Look below for the lines from the one with "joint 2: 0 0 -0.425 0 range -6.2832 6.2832" to the one with "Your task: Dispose", and copy exactly those lines, both ends included.

─── Data provided

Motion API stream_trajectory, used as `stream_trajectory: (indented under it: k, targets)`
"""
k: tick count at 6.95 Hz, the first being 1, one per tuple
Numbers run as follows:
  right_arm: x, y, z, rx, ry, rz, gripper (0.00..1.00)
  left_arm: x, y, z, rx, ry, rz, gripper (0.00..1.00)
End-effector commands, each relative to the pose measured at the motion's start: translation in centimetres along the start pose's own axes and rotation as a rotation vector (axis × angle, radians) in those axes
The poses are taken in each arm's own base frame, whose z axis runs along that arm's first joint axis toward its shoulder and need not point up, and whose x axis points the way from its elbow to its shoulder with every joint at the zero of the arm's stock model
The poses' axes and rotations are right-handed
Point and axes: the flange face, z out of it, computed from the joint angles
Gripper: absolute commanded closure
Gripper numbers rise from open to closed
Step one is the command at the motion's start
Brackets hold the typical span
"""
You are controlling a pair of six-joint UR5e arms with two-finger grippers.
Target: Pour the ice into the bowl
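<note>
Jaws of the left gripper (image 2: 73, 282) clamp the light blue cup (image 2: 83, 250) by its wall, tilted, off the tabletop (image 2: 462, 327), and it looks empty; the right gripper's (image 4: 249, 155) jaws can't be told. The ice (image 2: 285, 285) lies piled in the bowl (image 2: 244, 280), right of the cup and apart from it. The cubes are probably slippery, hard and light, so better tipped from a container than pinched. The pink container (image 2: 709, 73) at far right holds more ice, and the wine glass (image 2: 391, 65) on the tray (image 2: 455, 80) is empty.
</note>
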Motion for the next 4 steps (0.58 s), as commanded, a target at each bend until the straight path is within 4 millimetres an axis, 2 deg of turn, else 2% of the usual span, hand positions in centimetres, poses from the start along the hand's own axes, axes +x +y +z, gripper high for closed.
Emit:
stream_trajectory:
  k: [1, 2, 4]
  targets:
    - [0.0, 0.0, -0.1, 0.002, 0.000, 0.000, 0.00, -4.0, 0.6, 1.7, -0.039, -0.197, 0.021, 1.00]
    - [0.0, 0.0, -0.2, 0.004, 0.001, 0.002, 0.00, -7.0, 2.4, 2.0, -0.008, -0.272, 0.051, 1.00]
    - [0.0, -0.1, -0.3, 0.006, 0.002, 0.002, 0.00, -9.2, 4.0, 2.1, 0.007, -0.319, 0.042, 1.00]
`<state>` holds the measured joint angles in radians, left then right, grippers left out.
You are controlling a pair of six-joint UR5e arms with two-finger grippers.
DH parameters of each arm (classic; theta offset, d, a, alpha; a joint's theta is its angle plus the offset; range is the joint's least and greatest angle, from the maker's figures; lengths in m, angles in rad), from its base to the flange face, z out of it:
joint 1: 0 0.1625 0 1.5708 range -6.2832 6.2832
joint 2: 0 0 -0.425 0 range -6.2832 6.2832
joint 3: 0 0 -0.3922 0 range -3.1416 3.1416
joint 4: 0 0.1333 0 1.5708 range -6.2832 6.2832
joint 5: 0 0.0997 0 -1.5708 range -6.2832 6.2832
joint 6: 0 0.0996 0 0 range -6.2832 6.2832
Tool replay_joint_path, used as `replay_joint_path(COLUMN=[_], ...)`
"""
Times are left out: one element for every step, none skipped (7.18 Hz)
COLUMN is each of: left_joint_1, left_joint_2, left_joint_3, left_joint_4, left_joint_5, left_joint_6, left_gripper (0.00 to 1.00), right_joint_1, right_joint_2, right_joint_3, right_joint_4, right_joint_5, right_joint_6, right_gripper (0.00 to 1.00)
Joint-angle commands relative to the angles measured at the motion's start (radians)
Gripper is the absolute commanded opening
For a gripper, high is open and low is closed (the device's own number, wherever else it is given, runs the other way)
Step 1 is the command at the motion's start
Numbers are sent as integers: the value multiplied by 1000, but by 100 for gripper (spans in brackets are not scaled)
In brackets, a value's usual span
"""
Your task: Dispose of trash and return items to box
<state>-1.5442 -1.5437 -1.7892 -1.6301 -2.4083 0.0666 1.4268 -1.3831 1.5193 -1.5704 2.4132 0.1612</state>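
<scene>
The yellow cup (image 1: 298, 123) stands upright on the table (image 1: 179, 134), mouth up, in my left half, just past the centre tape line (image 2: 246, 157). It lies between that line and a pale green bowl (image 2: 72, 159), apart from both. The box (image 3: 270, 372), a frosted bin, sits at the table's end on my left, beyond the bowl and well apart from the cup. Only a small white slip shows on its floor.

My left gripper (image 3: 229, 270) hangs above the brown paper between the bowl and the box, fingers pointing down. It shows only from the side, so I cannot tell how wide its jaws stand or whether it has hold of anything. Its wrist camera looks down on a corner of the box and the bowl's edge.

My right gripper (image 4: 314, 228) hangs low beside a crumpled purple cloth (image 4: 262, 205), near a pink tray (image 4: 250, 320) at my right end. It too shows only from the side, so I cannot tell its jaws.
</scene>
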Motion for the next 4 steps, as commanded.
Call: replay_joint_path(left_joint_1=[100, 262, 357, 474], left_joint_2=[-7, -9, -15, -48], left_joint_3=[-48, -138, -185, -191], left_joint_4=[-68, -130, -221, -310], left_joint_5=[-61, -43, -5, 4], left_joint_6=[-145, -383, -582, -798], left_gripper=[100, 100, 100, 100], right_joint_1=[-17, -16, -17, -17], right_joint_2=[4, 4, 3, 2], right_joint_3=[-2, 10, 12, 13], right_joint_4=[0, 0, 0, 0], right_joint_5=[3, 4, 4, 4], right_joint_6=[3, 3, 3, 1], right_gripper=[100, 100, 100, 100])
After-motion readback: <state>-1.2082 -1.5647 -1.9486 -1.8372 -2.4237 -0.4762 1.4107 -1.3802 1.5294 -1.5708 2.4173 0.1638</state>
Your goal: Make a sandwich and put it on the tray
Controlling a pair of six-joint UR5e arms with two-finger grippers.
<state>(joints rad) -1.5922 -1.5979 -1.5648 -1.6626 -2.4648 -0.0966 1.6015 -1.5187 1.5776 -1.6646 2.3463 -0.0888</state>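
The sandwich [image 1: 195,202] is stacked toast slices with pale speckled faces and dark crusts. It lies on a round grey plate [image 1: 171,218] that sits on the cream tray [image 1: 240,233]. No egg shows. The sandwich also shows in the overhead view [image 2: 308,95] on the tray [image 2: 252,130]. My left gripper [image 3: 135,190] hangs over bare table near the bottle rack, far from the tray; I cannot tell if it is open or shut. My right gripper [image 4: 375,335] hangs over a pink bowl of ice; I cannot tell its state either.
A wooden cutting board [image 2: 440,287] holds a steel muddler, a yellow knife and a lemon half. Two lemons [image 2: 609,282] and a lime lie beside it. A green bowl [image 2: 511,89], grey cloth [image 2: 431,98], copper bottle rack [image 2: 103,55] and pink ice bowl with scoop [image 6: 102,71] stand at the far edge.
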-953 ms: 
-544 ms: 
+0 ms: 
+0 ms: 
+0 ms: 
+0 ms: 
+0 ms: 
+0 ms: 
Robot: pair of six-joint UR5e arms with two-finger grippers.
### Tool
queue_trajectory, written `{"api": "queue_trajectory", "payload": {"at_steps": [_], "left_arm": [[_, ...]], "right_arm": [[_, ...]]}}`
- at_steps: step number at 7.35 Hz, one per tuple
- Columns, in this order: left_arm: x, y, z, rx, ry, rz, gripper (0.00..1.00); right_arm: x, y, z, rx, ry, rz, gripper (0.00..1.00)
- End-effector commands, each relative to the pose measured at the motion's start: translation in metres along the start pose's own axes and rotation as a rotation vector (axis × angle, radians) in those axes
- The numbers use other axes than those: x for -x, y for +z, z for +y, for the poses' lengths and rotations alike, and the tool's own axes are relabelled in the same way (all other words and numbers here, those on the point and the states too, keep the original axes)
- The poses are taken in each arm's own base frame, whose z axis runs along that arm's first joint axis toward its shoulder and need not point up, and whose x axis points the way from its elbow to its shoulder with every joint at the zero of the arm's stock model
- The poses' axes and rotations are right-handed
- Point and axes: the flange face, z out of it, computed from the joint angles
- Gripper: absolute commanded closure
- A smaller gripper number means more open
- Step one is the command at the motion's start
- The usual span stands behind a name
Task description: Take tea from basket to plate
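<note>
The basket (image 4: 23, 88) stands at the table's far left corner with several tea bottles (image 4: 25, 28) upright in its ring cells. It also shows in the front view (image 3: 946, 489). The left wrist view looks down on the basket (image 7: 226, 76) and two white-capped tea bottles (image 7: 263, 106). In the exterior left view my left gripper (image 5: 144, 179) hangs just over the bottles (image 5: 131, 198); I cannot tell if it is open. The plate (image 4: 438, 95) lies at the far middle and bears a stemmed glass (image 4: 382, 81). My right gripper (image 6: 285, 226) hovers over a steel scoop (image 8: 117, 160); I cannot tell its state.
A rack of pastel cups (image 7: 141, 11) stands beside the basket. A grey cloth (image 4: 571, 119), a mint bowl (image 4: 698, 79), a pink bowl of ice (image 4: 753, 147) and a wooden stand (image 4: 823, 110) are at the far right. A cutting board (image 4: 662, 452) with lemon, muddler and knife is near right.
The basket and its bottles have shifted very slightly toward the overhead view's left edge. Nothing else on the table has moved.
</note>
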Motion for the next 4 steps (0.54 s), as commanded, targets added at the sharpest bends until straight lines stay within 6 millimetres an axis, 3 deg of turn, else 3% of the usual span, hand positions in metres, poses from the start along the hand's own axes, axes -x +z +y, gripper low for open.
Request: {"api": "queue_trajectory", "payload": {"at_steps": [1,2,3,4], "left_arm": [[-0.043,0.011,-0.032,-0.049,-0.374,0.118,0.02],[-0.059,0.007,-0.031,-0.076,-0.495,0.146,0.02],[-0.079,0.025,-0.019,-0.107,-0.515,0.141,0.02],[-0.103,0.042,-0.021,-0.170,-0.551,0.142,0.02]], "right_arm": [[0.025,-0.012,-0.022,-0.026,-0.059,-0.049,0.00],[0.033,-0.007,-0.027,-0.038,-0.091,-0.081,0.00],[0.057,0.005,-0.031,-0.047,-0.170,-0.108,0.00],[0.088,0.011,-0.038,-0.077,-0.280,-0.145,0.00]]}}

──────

◆ Completed exercise
joint 2: 0 0 -0.425 0 range -6.2832 6.2832
joint 3: 0 0 -0.3922 0 range -3.1416 3.1416
joint 4: 0 0.1333 0 1.5708 range -6.2832 6.2832
joint 5: 0 0.0997 0 -1.5708 range -6.2832 6.2832
joint 6: 0 0.0996 0 0 range -6.2832 6.2832
Tool replay_joint_path, used as `replay_joint_path(COLUMN=[_], ...)`
"""
Times are left out: one element for every step, none skipped (7.18 Hz)
COLUMN is each of: left_joint_1, left_joint_2, left_joint_3, left_joint_4, left_joint_5, left_joint_6, left_gripper (0.00 to 1.00), right_joint_1, right_joint_2, right_joint_3, right_joint_4, right_joint_5, right_joint_6, right_gripper (0.00 to 1.00)
Joint-angle commands relative to the angles measured at the motion's start (radians)
Gripper is the absolute commanded opening
For a gripper, high is open and low is closed (the device's own number, wherever else it is given, runs the other way)
Step 1 is the command at the motion's start
Numbers are sent as integers: the value multiplied by 1000, but by 100 for gripper (spans in brackets are not scaled)
In brackets, a value's usual span
"""
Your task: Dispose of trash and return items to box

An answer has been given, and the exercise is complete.